Les futurs enseignants pas très doués en français... ?

Publié le par Natbru

Alors qu'on déplore l'orthographe lamentable des enfants à leur entrée en 6ème, il semblerait qu'on ait aussi du souci à se faire du côté des profs...

Je vous rassure, ça se passe au Québec, où la polémique fait rage suite à la mise en place dès cet automne d'un nouvel examen national de français obligatoire (le TECFEE) pour les futurs enseignants avant d'entamer leur 3ème année d'étude.
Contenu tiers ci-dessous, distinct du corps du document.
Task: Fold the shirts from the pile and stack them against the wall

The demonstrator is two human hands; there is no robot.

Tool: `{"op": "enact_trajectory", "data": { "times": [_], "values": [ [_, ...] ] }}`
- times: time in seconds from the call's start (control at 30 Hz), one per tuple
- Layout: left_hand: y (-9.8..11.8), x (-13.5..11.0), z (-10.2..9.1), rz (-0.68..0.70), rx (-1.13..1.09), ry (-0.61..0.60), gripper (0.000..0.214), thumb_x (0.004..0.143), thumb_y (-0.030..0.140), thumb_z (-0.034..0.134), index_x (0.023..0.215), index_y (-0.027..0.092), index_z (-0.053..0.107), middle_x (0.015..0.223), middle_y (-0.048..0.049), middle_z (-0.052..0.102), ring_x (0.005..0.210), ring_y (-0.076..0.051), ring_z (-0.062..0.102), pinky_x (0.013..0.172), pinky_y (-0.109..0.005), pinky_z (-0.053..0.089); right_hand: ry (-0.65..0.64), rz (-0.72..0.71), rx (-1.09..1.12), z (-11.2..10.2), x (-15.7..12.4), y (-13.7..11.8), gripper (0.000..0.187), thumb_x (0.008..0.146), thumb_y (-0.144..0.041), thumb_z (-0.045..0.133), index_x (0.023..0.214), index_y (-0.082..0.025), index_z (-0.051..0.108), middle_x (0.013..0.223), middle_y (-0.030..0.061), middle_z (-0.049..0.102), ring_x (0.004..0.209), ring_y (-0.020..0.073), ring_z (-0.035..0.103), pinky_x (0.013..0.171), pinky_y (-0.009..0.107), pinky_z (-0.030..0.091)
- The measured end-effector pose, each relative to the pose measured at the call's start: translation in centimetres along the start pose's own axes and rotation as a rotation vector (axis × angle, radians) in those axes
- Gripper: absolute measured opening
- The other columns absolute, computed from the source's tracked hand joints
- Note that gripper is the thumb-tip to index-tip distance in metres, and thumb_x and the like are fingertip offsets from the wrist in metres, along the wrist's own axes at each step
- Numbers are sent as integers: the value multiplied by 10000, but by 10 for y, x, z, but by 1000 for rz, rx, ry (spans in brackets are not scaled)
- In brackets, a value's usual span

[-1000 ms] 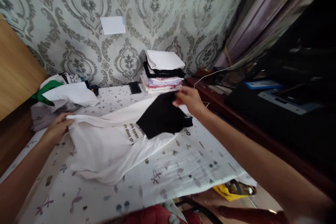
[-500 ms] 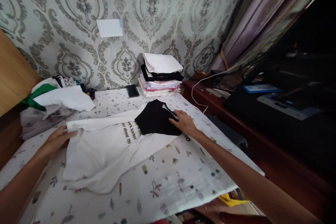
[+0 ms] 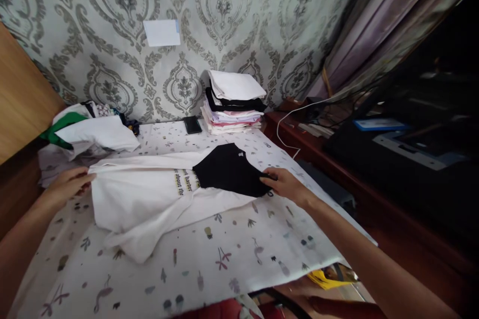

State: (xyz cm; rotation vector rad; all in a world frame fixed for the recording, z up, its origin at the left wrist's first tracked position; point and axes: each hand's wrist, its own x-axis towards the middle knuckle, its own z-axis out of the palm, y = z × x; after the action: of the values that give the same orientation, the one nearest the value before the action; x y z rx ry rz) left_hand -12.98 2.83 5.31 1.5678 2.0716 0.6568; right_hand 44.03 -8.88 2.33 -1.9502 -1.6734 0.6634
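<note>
In the head view, your left hand (image 3: 69, 184) pinches a corner of the white end of a white-and-black shirt (image 3: 149, 187), fingers closed on the fabric, while your right hand (image 3: 284, 185) grips the edge of its black section (image 3: 228, 169) between thumb and fingers. The shirt lies stretched sideways between your hands across the cloth-covered counter (image 3: 269, 239), its lower white part rumpled toward you, with dark lettering (image 3: 183, 182) beside the black section and a small label (image 3: 241, 154) near the neckline. Behind the shirt, near the wall (image 3: 254, 10), you have a stack of folded clothes (image 3: 234, 114) topped by a white piece. A flat black rectangular object (image 3: 192, 125) lies just left of it, and a loose pile of clothes (image 3: 99, 132) sits at the far left, beyond your left hand.
</note>
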Motion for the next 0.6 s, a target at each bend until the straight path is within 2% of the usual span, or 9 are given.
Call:
{"op": "enact_trajectory", "data": {
  "times": [0.07, 0.13, 0.2, 0.23, 0.33, 0.43, 0.47, 0.53, 0.6],
  "values": [
    [-8, 7, -2, 6, 179, -50, 220, 677, 426, 556, 737, 221, 503, 610, 32, 568, 623, -171, 550, 532, -208, 415, -24, -9, -147, -2, -7, 0, 226, 828, -397, 608, 939, -217, 689, 708, 18, 648, 629, 185, 618, 582, 290, 474],
    [-10, 4, 4, 96, 400, 41, 242, 724, 405, 550, 885, 225, 549, 816, -21, 654, 782, -234, 609, 610, -262, 460, 59, -76, -356, 2, -9, -5, 232, 813, -353, 650, 1007, -235, 697, 934, 77, 698, 852, 246, 664, 751, 356, 527],
    [-4, -6, 16, 266, 523, 149, 317, 797, 413, 510, 1047, 224, 550, 1047, -83, 667, 978, -294, 610, 760, -350, 504, 140, -189, -470, 10, -3, -16, 283, 843, -337, 639, 1102, -234, 683, 1161, 124, 665, 1067, 296, 629, 927, 428, 503],
    [2, -11, 24, 366, 538, 159, 324, 830, 407, 478, 1087, 222, 546, 1120, -101, 654, 1058, -309, 589, 844, -388, 501, 145, -257, -480, 16, 3, -24, 316, 861, -337, 626, 1156, -229, 668, 1249, 137, 632, 1152, 309, 595, 992, 449, 475],
    [28, -25, 50, 634, 520, 36, 280, 870, 365, 425, 1051, 224, 587, 1150, -112, 649, 1142, -307, 555, 994, -420, 451, 28, -405, -448, 35, 33, -52, 469, 870, -346, 643, 1316, -210, 591, 1420, 152, 529, 1318, 318, 486, 1083, 459, 406],
    [52, -28, 74, 785, 505, -107, 299, 896, 346, 372, 1012, 219, 617, 1118, -118, 655, 1099, -300, 572, 999, -428, 450, -107, -405, -454, 46, 63, -75, 562, 824, -358, 716, 1336, -177, 571, 1375, 166, 556, 1272, 322, 510, 1033, 435, 422],
    [57, -27, 80, 810, 502, -133, 317, 903, 335, 351, 1015, 212, 620, 1118, -122, 653, 1091, -297, 575, 996, -434, 452, -138, -386, -456, 47, 70, -80, 494, 823, -340, 717, 1276, -176, 607, 1295, 151, 604, 1197, 304, 554, 976, 404, 447],
    [61, -23, 90, 830, 489, -143, 340, 911, 319, 330, 1036, 197, 621, 1129, -127, 645, 1083, -293, 575, 982, -443, 459, -185, -355, -448, 44, 76, -85, 241, 849, -264, 675, 1078, -188, 670, 1085, 93, 678, 1003, 240, 616, 824, 318, 464],
    [59, -17, 95, 823, 476, -116, 342, 915, 322, 336, 1050, 187, 620, 1123, -127, 639, 1065, -290, 579, 962, -446, 469, -202, -348, -432, 37, 72, -86, 67, 855, -163, 620, 896, -197, 660, 896, 38, 684, 833, 183, 615, 696, 262, 417]
  ]
}}
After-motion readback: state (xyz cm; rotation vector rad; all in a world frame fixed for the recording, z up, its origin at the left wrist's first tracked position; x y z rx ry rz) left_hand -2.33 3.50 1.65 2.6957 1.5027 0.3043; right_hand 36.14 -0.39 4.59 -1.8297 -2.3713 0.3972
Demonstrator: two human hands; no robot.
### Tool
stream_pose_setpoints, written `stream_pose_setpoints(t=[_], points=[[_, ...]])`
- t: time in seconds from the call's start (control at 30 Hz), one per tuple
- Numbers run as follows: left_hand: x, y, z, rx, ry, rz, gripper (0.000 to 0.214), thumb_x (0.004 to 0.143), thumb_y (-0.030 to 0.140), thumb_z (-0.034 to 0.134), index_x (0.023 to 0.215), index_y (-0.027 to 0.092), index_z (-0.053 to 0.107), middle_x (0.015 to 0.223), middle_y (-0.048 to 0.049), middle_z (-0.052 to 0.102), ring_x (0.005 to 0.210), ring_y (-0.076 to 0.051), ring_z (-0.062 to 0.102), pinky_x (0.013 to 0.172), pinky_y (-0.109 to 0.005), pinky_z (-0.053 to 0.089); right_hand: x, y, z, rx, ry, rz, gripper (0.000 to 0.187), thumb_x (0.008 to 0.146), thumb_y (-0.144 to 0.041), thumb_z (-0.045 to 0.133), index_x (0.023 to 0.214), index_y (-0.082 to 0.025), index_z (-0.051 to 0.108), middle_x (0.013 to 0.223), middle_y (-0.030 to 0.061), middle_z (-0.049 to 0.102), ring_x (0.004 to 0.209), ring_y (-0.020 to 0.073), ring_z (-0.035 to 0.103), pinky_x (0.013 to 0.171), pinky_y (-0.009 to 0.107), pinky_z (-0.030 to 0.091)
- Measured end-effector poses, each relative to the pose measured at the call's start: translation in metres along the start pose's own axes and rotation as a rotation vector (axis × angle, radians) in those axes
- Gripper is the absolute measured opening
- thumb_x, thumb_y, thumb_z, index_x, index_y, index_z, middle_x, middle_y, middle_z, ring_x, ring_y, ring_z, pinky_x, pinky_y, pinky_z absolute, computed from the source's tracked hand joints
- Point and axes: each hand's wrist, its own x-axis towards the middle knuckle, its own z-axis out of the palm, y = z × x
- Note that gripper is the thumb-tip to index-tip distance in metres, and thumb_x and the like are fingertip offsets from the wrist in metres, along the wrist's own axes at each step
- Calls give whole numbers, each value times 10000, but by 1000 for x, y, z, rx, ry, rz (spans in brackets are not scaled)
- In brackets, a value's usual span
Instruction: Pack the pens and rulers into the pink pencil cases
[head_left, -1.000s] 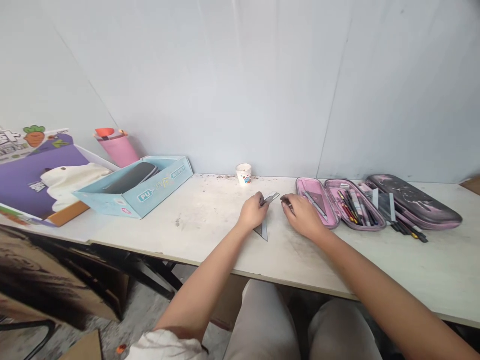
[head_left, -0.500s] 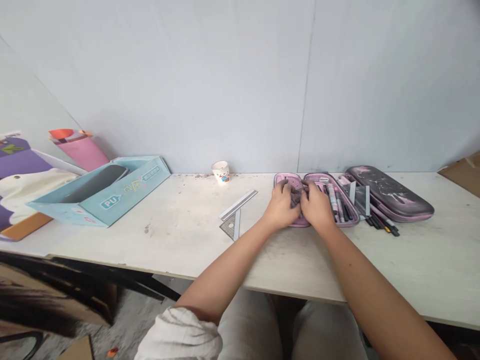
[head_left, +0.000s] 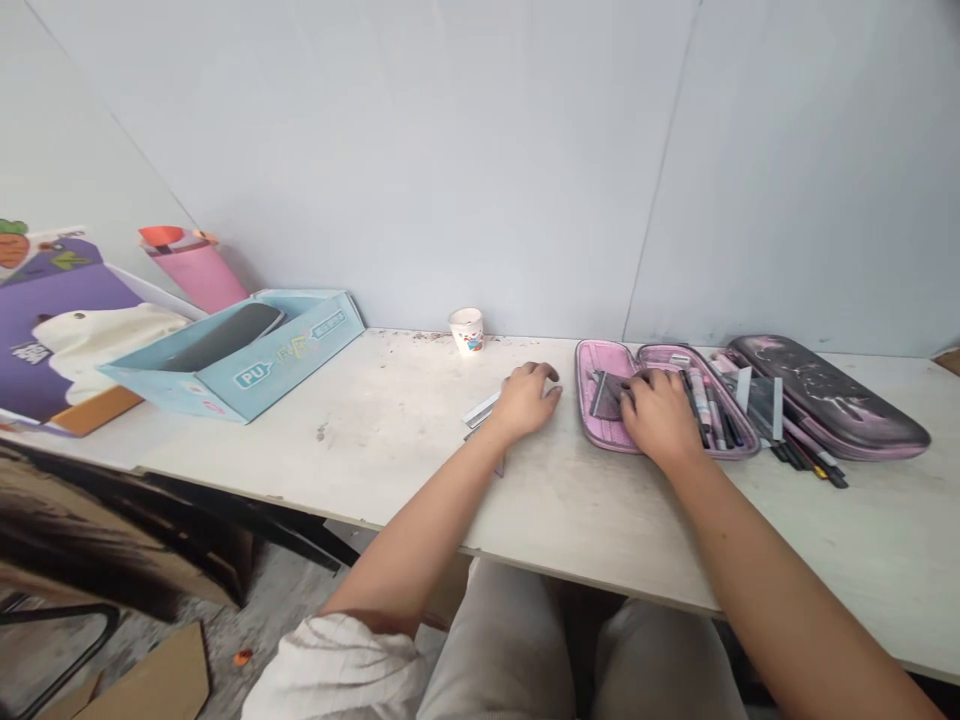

Cet examen serait encore plus difficile que les tests de français auxquels les futurs professeurs étaient soumis jusqu'ici et dont les résultats étaient déjà très inquiétants, avec entre 40 % et 48 % de taux d'échec.

40 étudiants volontaires ont passé ce nouveau Test de certification en français écrit pour l'enseignement en novembre de l'année dernière. Moins de 50 % d'entre eux l'ont réussi...

Face à l'indignation et l'inquiétude soulevée dans le pays par de tels résultats, les futurs professeurs s'insurgent en affirmant que s'ils étaient soumis à ce test, seuls 5 à 10 % des gens le réussiraient.

Est-ce que cela doit rassurer les parents ? Je me mets à leur place. Comment blâmer les enfants quand ça pêche du côté de ceux qui sont sensés transmettre le savoir ?

Cette polémique sur la qualité du français des futurs enseignants québécois pourrait tout aussi bien être transposée chez nous.

Qui n'a pas corrigé, ou du moins noté avec effarement les fautes d'un maître ou d'une maîtresse (relativement jeunes la plupart du temps) dans un texte photocopié en multiples exemplaires ou sur des panneaux bien visibles en classe ?

Il est à mon sens normal qu'on soit aussi exigeant que le sont les Québecois vis-à-vis de leurs enseignants. L'avenir de nos enfants est entre leurs mains. Et ça n'est pas rien.